The copy must run from the first line of the entries below through the line containing "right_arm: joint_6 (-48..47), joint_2", restated word for word, with pictures left out.

Dataset records
--- START ---

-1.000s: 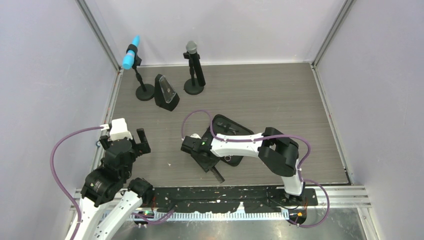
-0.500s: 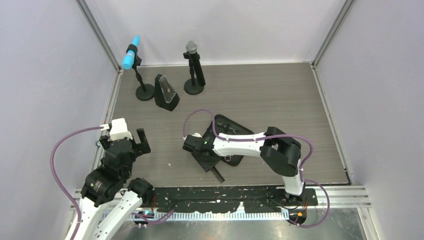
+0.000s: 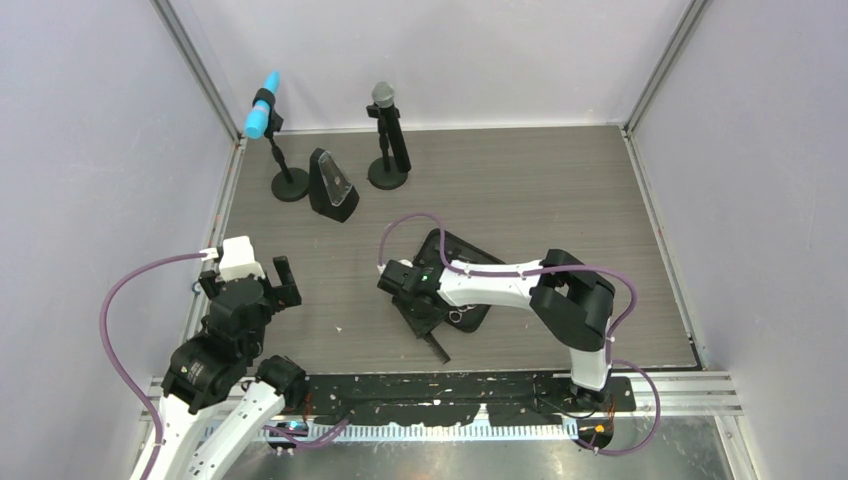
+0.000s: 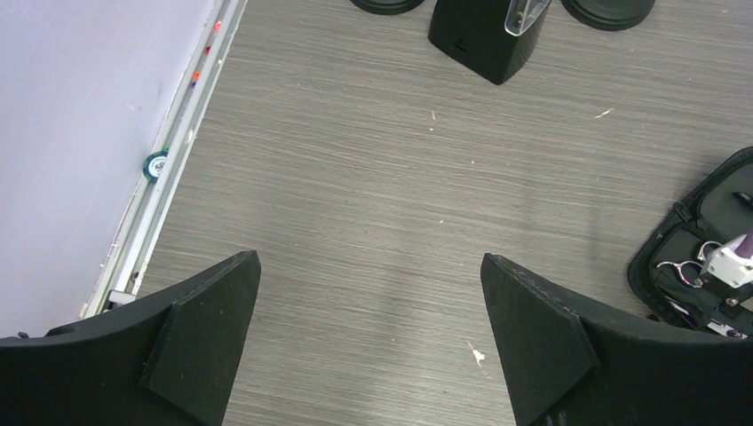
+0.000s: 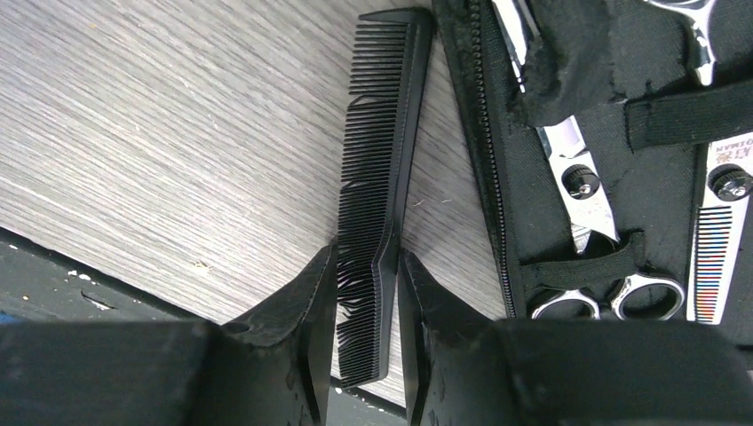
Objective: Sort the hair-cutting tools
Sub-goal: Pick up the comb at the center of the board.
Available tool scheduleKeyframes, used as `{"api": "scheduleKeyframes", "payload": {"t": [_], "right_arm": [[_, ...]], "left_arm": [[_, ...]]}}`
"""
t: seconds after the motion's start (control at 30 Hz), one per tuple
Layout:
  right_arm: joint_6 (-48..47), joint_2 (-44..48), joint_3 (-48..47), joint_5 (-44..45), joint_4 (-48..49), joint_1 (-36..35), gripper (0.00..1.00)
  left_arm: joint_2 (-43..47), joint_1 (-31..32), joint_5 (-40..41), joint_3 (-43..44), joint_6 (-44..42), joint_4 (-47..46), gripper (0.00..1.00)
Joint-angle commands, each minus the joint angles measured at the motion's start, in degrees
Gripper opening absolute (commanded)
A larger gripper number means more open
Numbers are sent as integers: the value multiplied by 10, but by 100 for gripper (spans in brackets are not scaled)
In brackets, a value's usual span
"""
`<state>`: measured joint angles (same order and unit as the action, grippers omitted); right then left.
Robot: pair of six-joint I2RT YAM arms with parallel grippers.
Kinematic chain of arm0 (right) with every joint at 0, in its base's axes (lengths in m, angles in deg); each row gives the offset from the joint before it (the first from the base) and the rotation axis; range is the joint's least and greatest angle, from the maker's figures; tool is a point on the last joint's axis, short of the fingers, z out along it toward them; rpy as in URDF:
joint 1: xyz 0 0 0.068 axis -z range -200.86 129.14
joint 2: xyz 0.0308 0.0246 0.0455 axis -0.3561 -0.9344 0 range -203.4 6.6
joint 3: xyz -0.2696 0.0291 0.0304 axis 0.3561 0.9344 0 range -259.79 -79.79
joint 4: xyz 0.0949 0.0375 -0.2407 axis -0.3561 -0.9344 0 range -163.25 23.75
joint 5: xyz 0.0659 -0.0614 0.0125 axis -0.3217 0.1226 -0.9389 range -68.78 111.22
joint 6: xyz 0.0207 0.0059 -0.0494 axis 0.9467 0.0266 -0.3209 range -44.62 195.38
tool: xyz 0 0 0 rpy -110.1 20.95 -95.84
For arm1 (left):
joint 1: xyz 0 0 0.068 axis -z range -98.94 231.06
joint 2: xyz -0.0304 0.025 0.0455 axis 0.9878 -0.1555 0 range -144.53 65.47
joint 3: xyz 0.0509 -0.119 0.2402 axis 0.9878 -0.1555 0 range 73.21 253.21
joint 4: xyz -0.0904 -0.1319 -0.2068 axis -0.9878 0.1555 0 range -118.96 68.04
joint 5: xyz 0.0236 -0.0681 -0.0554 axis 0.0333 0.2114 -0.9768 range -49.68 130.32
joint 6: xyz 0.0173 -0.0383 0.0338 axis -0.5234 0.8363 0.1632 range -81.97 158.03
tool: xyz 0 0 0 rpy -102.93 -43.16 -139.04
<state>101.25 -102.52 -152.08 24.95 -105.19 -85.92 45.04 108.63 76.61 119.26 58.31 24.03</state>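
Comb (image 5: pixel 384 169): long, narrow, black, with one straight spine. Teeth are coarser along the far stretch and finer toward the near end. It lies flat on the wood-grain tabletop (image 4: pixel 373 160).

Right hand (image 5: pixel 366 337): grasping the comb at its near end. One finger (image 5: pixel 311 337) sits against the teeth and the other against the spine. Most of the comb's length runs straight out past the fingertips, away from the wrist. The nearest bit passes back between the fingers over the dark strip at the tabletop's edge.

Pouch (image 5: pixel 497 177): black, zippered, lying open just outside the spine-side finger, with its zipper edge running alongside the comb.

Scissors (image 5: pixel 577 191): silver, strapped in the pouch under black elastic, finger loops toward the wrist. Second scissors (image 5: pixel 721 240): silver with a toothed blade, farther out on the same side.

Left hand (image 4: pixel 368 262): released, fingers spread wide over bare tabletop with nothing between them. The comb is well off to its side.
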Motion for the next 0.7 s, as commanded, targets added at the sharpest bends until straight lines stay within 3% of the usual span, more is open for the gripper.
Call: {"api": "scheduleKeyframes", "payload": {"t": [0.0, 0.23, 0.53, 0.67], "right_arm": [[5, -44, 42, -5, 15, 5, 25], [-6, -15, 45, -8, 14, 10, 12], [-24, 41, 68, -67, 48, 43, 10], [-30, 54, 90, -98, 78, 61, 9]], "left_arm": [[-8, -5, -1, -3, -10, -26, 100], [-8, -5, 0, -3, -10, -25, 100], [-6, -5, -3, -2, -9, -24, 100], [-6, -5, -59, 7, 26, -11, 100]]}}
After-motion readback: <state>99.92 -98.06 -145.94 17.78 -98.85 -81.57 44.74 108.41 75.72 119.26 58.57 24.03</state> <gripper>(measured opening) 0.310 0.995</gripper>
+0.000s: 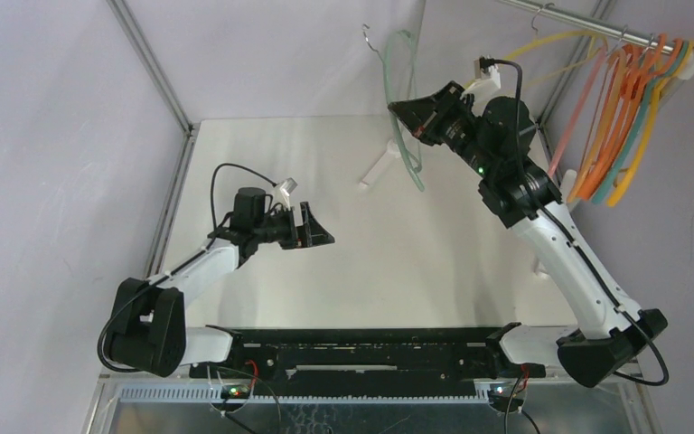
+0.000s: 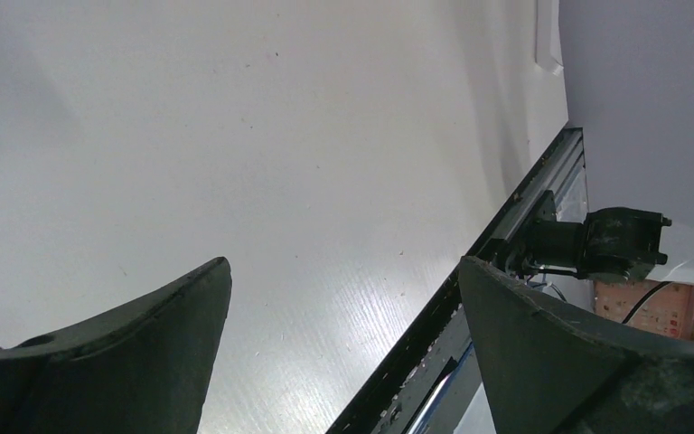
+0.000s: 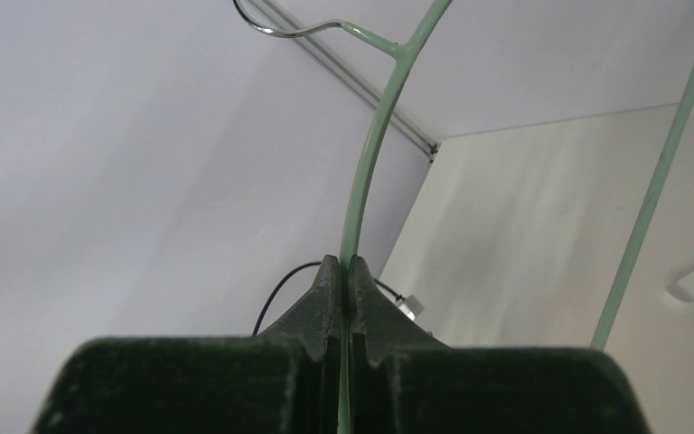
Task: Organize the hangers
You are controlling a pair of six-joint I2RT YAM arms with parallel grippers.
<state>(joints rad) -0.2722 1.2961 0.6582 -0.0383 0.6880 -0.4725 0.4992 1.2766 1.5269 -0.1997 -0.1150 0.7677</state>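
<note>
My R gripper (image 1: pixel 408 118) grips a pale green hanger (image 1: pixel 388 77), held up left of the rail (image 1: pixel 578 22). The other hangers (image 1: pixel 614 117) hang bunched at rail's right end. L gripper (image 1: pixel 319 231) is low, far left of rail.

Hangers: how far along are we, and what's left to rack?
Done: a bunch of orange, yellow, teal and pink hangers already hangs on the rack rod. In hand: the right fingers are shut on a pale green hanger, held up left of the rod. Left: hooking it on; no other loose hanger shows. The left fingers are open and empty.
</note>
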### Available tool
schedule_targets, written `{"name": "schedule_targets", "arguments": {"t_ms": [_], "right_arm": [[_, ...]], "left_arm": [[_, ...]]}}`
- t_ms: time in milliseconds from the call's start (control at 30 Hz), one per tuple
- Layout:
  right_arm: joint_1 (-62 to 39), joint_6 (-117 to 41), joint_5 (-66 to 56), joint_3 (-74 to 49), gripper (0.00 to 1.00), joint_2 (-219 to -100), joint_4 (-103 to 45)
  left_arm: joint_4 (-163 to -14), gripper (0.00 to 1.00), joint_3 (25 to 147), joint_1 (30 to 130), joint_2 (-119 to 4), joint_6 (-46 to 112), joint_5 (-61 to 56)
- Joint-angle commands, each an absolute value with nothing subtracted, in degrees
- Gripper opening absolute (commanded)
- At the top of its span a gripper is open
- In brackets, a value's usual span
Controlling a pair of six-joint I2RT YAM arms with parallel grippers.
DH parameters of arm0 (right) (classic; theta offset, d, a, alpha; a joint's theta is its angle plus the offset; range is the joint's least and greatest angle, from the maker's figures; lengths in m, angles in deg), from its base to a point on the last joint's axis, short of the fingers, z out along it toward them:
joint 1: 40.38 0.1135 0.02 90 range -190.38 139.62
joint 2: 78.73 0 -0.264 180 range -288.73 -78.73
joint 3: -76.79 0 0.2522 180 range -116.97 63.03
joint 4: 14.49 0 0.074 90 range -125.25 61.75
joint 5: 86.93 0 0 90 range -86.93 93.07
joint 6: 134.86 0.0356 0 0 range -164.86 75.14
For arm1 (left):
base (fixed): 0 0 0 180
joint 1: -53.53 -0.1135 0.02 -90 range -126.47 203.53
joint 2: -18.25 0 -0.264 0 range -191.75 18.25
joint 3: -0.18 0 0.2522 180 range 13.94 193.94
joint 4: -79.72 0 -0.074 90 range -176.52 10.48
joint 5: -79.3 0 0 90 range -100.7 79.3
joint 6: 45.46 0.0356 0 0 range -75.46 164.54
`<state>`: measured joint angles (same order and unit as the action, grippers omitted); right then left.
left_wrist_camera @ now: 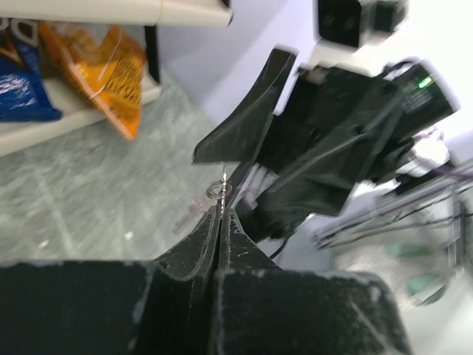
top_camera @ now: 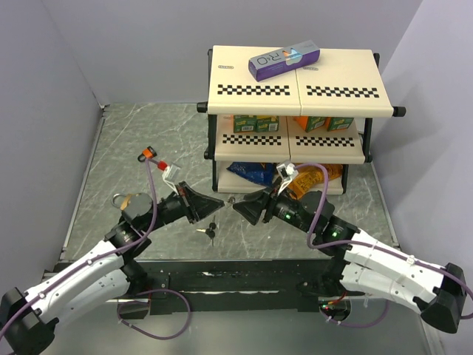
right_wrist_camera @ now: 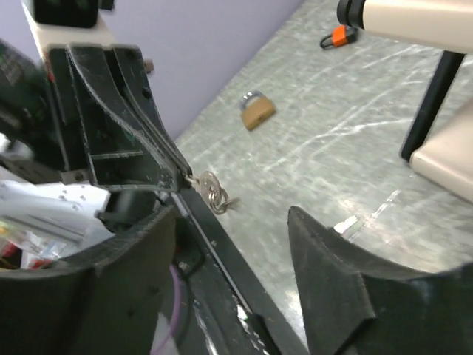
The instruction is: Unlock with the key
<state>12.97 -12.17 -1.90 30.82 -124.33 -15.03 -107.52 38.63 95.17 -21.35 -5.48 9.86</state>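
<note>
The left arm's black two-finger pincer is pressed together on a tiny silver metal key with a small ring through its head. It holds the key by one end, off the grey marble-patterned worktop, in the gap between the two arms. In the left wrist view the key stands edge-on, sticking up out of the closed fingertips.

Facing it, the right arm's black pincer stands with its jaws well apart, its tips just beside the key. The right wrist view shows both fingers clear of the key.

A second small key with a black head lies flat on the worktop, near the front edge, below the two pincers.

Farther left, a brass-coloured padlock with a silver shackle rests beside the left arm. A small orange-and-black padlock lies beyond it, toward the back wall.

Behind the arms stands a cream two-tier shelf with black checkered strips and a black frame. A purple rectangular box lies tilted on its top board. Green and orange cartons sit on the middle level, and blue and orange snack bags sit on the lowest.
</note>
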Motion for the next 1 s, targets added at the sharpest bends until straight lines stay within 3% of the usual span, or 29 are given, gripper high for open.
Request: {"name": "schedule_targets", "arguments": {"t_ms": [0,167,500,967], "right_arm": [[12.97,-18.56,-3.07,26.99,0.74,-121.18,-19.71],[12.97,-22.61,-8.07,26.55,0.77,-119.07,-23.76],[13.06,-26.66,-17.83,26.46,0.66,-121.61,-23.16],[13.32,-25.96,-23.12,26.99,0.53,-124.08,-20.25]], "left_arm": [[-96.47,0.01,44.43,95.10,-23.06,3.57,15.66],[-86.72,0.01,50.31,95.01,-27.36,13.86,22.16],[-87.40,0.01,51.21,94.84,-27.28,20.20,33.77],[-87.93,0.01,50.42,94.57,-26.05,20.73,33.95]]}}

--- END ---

Worked solution:
-1.000s: 
-0.500s: 
+0.000s: 
+0.000s: 
+0.000s: 
Objective: Sort the hair-cutting tools
Sub-goal: Pick up the comb at the center of the board.
Available tool scheduleKeyframes, used as `{"api": "scheduleKeyframes", "payload": {"t": [_], "right_arm": [[_, ...]], "left_arm": [[_, ...]]}}`
"""
t: seconds after the motion's start (control at 30 Hz), one per tuple
Layout:
  right_arm: joint_6 (-48..47), joint_2 (-44..48), joint_3 (-48..47), joint_5 (-44..45), joint_4 (-48..49), joint_1 (-36..35), gripper (0.00..1.00)

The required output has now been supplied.